# Sticky - TUG ratings of HGVC Resorts



## TUGBrian

Ratings and Reviews of HGVC Resorts:

HGVC Timeshare Resort ratings and reviews .


List of all Marriott Timeshare resales, rentals and Exchanges in the TUG marketplace:

Hilton Grand Vacations Club Timeshare Resale, Rental and Exchange ads posted on TUG


----------



## Sandy VDH

Thanks Brian but you might need a bit more finesse in the search criteria.  A Disney and many other Hilton Head, and Hilton branded AI resort properties showed up, a bunch of Hilton's not listed under Hilton Grand but available via Hilton are missing (like Valdoro).


----------



## TUGBrian

I edited it a bit to remove some of the erroneous results...the list above is for HGVC resorts...let me know if it misses any?

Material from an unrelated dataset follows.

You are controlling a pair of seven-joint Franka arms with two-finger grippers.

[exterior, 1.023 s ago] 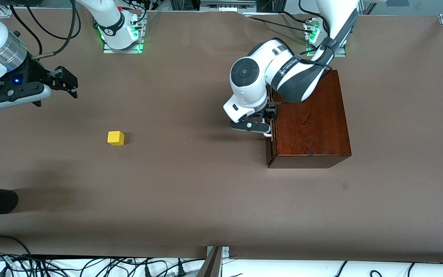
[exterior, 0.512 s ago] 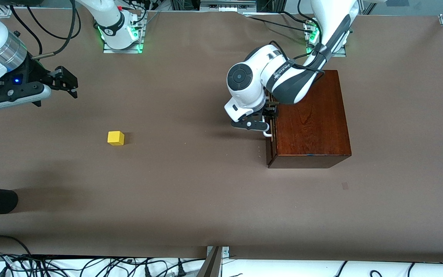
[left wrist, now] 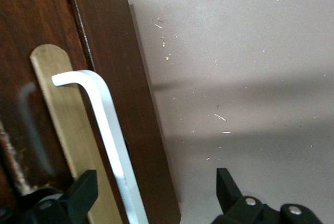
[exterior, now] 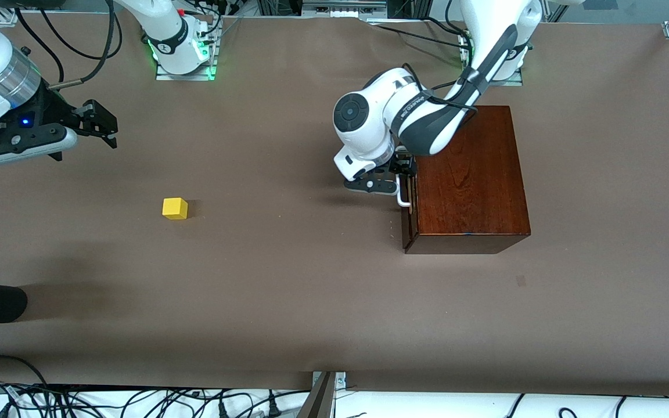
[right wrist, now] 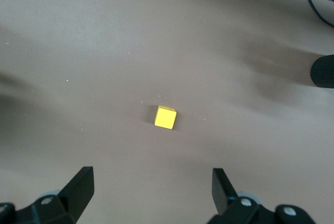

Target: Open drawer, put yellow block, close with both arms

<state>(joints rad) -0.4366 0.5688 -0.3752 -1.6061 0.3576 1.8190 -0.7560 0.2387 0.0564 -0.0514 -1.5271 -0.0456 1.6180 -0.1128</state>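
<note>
Left gripper (left wrist: 151, 198) at the drawer (exterior: 407, 200) front, fingers spread wide with the white handle (left wrist: 107, 130) sitting between them, nothing pinched yet; best to close squarely on the bar, then pull straight out, no twisting. Right gripper (right wrist: 151, 192) waiting, fingers wide, yellow block (right wrist: 165, 117) on the table ahead of the tips. Count: one drawer, one block, two grippers.

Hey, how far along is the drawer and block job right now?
Nothing is finished. In hand: the left tool stands open astride the white U-shaped handle of the closed dark wooden drawer. Left: opening, loading the small yellow block from the table, closing. The right tool waits open.
</note>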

There are tons of resorts that are "available" thru hilton, but im not sure those are considered hilton resorts.  (dri is the same way)


----------



## ccwu

TUGBrian said:


> I edited it a bit to remove some of the erroneous results...the list above is for HGVC resorts...let me know if it misses any?
> 
> There are tons of resorts that are "available" thru hilton, but im not sure those are considered hilton resorts.  (dri is the same way)



You need to add Park City Sun Rise.  That is a beautiful one.  It is hard to get in the winter.


----------



## pedro47

We  are not HGVC owners but this is great information.


----------



## TUGBrian

Added a link to quickly view all HGVC resales/rentals posted in the TUG marketplace.


----------